After months of controversy, Democratic Party officials have decided to seat the full Michigan and Florida delegations at the party's convention in August -- but with each delegate getting only a half-vote as punishment for those states defying party rules and holding their primaries early.
The decision netted Sen. Hillary Clinton, D-N.Y., 29 pledged delegates.
But Clinton campaign officials suggested the political storm over the Michigan and Florida delegates may not be over, amid a tornado watch outside the Democratic National Committee panel's hearing room at the Marriott Wardman Park Hotel in Washington.
"Mrs. Clinton has instructed me to reserve her right to take this to the Credentials Committee [meeting in July]," Harold Ickes, a senior adviser to the Clinton campaign, told the DNC's Rules and Bylaws Committee as it approved the Michigan and Florida plan.
Clinton supporters in the crowd chanted "Denver! Denver!" -- a sign that many want a floor fight at the Aug. 25-28 Democratic National Convention in that city.
Obeying a DNC directive, the leading Democratic presidential candidates did not campaign in the Michigan and Florida. Both races were won by Clinton -- though unlike Clinton, Sen. Barack Obama, D-Ill., and other top Democrats weren't even listed on the Michigan ballot.
That made Michigan a tricker problem than Florida -- where Obama's name remained on the ballot -- and Obama and Clinton supporters clashed openly at the hearing.
The Clinton campaign wanted to allot Clinton 73 delegates and give Obama zero, with the remaining ones going to "uncommitted."

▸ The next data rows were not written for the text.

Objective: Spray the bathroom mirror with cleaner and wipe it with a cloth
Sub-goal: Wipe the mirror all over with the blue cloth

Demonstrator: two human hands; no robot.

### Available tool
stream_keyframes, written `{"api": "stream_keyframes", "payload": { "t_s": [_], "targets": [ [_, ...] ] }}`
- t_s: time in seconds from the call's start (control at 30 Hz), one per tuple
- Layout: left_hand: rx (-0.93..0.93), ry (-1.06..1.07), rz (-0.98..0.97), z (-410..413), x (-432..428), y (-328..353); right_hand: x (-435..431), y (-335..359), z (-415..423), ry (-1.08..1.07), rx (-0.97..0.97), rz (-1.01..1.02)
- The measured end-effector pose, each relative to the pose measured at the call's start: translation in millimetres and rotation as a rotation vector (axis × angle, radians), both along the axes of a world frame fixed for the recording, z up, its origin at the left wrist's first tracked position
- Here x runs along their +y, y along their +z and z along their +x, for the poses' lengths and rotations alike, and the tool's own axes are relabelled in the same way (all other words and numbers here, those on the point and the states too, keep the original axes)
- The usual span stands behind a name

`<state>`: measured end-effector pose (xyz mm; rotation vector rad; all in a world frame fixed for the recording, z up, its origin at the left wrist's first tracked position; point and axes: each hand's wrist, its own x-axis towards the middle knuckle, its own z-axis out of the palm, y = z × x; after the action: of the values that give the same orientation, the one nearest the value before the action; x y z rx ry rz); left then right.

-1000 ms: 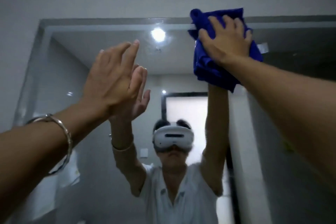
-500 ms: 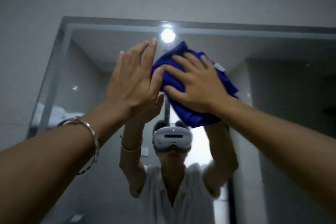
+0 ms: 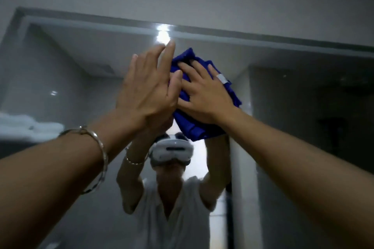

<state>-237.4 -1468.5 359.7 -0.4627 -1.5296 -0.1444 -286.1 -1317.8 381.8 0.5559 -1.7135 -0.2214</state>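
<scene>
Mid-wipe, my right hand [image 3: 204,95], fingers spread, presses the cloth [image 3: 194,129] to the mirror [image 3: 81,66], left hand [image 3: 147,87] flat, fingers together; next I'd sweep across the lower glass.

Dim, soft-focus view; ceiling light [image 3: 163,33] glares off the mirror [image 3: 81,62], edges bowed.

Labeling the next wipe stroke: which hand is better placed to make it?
Likely right. The right hand presses the blue cloth against the mirror; the left hand is bare, fingers straight, beside it.
</scene>
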Motion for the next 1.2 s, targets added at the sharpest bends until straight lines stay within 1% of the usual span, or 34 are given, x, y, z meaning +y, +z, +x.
{"api": "stream_keyframes", "payload": {
  "t_s": [0.13, 0.2, 0.27, 0.3, 0.33, 0.37, 0.4, 0.47, 0.53, 0.57, 0.6, 0.67, 0.77, 0.83, 0.87, 0.9, 0.93, 1.0, 1.07, 1.1, 1.17, 1.2],
  "targets": [
    [-0.009, 0.069, -0.028, 4.1, 35.6, -3.9, 136.5, 12.1, -7.9, -0.051, -0.013, -0.396],
    [-0.015, 0.121, -0.033, 10.3, 44.1, -11.7, 195.4, 14.4, -7.6, -0.058, -0.048, -0.557],
    [-0.020, 0.166, -0.024, 17.9, 50.9, -22.6, 224.0, 21.3, -6.4, -0.029, -0.131, -0.716],
    [-0.027, 0.188, -0.002, 21.4, 56.5, -28.7, 222.7, 25.4, -7.8, -0.017, -0.164, -0.767],
    [-0.033, 0.207, 0.023, 24.3, 66.0, -33.3, 212.9, 28.4, -7.8, -0.013, -0.181, -0.774],
    [-0.037, 0.219, 0.044, 26.0, 80.3, -36.2, 198.7, 28.6, -6.7, -0.009, -0.186, -0.725],
    [-0.041, 0.221, 0.052, 25.1, 98.8, -37.2, 182.4, 24.9, -5.1, -0.005, -0.180, -0.621],
    [-0.048, 0.210, 0.036, 17.6, 139.9, -31.2, 156.2, 12.0, -3.5, 0.023, -0.144, -0.336],
    [-0.059, 0.183, 0.053, 10.3, 176.6, -16.0, 155.5, 5.5, -0.7, 0.030, -0.098, -0.106],
    [-0.059, 0.169, 0.074, 7.1, 190.8, -8.3, 166.7, 7.7, -1.3, 0.031, -0.072, -0.050],
    [-0.044, 0.164, 0.088, 4.0, 201.4, -0.6, 181.3, 13.5, -3.9, 0.038, -0.044, -0.037],
    [-0.016, 0.169, 0.083, -0.6, 211.8, 10.9, 215.7, 31.4, -11.2, 0.037, -0.005, -0.124],
    [-0.040, 0.179, 0.032, -3.6, 198.8, 9.7, 257.3, 72.2, -16.4, 0.005, -0.031, -0.420],
    [-0.016, 0.215, -0.004, -5.2, 173.9, 0.3, 251.7, 102.1, -14.5, 0.016, -0.091, -0.651],
    [0.003, 0.222, -0.013, -6.5, 160.5, -3.9, 236.4, 112.1, -12.7, 0.026, -0.114, -0.722],
    [0.020, 0.216, -0.014, -8.9, 150.0, -6.2, 215.5, 114.9, -10.8, 0.018, -0.112, -0.725],
    [0.038, 0.200, -0.002, -11.5, 142.8, -5.5, 191.4, 112.3, -7.9, 0.012, -0.102, -0.653],
    [0.070, 0.142, 0.058, -18.0, 140.1, -1.8, 136.0, 91.1, -6.8, 0.029, -0.069, -0.326],
    [0.088, 0.076, 0.109, -24.0, 151.2, 0.5, 92.1, 52.2, -7.5, -0.020, 0.009, 0.008],
    [0.085, 0.058, 0.108, -25.7, 159.0, 0.1, 84.0, 36.4, -8.4, -0.059, 0.037, 0.104],
    [0.093, 0.066, 0.042, -27.6, 171.9, -1.4, 96.6, 25.9, -10.6, -0.103, 0.056, 0.139],
    [0.090, 0.081, 0.007, -27.6, 175.6, -1.0, 111.2, 27.1, -11.4, -0.073, 0.058, 0.132]
  ]
}}
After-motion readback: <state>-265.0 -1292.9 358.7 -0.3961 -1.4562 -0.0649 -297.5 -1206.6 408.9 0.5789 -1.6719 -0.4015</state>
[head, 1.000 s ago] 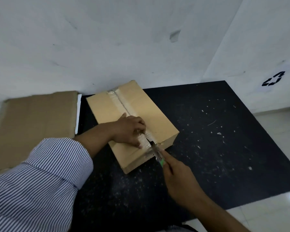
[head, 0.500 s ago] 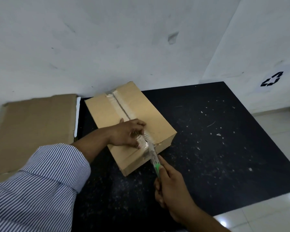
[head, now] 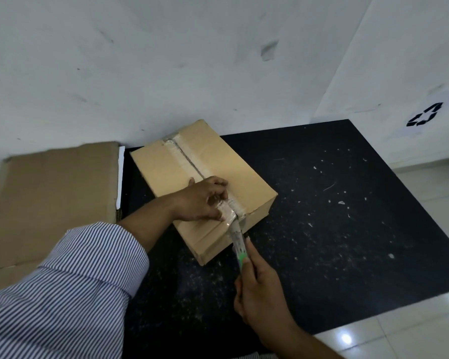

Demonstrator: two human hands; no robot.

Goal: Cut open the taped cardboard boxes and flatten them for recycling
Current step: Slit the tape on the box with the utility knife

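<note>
A taped cardboard box [head: 218, 161] lies flat on a black mat [head: 322, 216], with clear tape [head: 184, 156] running along its top seam. My left hand [head: 202, 198] rests on the box near its front edge and pinches a loosened strip of tape. My right hand [head: 259, 288] grips a green-handled utility knife [head: 237, 242], whose blade end sits at the front edge of the box where the seam ends. The blade tip is hidden by tape.
A flattened sheet of cardboard [head: 49, 198] lies on the floor left of the mat, against the white wall [head: 166, 60]. A recycling symbol [head: 424, 117] is on the right wall. Pale tiles [head: 412, 332] border the mat at the right and front.
My right hand has drawn the knife back toward me, off the box top to its front edge. My left hand has stayed on the seam and now pinches up the tape.
</note>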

Another proposal called for a 73-55 split based on giving Clinton her share of the Jan. 15 vote and assigning Obama the day's "uncommitted" vote.
Senior Michigan Democrats devised a compromise that allocated the delegates at a ratio of 69 for Clinton, 59 for Obama.

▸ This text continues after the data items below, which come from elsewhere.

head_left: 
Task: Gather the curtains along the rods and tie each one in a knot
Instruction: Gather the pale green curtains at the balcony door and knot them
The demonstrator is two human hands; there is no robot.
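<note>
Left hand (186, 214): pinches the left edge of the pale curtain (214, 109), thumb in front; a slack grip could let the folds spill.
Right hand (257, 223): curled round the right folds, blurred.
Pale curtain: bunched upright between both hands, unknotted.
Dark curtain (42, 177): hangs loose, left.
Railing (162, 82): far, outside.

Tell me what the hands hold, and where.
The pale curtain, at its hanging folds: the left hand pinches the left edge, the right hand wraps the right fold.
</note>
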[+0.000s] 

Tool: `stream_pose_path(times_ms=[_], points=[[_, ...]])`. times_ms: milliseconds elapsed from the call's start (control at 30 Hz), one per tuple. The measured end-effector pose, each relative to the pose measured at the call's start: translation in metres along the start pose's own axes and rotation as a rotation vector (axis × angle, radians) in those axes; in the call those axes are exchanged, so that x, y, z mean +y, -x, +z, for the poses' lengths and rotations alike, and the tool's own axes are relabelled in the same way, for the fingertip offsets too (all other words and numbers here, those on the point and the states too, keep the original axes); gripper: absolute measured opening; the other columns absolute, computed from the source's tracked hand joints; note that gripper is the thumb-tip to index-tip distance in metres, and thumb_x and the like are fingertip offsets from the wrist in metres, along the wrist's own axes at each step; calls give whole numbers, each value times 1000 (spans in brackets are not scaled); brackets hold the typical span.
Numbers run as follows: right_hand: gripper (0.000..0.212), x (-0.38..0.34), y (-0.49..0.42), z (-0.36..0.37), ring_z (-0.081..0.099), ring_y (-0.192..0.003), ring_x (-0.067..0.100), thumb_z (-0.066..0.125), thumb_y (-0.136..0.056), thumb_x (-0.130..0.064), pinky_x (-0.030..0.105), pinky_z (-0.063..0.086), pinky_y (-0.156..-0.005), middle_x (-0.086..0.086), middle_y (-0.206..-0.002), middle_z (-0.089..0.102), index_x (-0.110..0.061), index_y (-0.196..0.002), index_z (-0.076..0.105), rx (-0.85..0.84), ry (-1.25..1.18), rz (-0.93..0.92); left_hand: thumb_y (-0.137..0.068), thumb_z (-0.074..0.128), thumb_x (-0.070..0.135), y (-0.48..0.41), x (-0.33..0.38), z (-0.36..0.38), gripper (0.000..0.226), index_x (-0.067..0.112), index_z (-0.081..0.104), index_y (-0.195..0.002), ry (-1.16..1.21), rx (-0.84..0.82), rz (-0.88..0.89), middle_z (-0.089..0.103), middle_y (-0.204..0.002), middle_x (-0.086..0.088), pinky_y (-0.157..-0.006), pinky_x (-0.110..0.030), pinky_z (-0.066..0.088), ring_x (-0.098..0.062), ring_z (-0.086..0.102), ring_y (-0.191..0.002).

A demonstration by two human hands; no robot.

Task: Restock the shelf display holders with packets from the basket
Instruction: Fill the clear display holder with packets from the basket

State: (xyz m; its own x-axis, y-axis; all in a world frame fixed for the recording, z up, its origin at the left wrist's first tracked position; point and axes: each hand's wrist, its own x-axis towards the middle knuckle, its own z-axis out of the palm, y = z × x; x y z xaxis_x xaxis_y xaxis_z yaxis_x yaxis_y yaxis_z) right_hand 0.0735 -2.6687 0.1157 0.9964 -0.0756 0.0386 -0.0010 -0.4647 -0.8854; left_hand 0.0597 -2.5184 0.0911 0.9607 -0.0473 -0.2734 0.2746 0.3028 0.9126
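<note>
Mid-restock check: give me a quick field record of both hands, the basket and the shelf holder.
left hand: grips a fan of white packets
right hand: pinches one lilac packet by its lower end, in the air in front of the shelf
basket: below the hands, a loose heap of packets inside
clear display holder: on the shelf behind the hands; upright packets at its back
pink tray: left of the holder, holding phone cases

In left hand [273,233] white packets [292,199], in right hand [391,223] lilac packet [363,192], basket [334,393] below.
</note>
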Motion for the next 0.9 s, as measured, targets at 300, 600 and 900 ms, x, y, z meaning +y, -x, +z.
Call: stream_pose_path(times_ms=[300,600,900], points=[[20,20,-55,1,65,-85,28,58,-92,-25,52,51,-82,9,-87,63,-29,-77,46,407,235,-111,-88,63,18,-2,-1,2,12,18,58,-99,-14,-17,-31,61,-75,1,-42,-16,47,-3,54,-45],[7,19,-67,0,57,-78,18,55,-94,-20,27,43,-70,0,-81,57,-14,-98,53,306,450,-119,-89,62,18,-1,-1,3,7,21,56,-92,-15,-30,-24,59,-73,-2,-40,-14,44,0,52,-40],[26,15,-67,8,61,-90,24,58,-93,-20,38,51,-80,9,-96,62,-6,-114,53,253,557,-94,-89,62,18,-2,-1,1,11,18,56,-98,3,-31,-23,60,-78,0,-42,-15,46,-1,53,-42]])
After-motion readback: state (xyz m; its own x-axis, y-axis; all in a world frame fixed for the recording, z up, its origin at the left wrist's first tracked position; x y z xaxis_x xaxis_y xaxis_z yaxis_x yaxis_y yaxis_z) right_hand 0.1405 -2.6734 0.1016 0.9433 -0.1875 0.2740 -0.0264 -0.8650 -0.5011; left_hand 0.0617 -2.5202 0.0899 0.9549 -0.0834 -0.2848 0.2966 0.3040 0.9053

At half strength, that netted Clinton five delegates in Michigan, a result that left Ickes irate.
"Not only will this motion hijack four delegates from Mrs. Clinton, it will take 55 delegates from uncommitted status … and convert them to Barack Obama," Ickes said. "I am stunned that we have the gall, the chutzpah, to substitute our judgment for 600,000 voters" in Michigan.
"There has been a lot of talk about party unity," he added. "'Let's all come together, wrap our arms around one another,'" he added. "I submit to you ladies and gentlemen that taking four delegates is not the way to start down the path to party unity."
In Aberdeen, S.D., Obama was asked what he thought of the threat to keep the fight going through July and perhaps even to the Democratic Convention in August.
"I'm not gonna do anything to dissuade Sen. Clinton to do what she thinks is best," Obama said.
"I think that Sen. Clinton and former President Clinton love this country, they love the Democratic Party," he added. "I think they deeply believe that Democrats need to win in November so I trust that they're gonna do the right thing. ... I think that they will be motivated by an interest in bringing the party together and making sure that we're in a position to win Florida, Michigan and the presidency."
An Obama adviser, Anita Dunn, said the Obama campaign was not particularly worried about Ickes position at the DNC meeting.
"He said 'reserve the right,' not that he was going to do it," Dunn said. "They have to get through the next three days. I've been there before."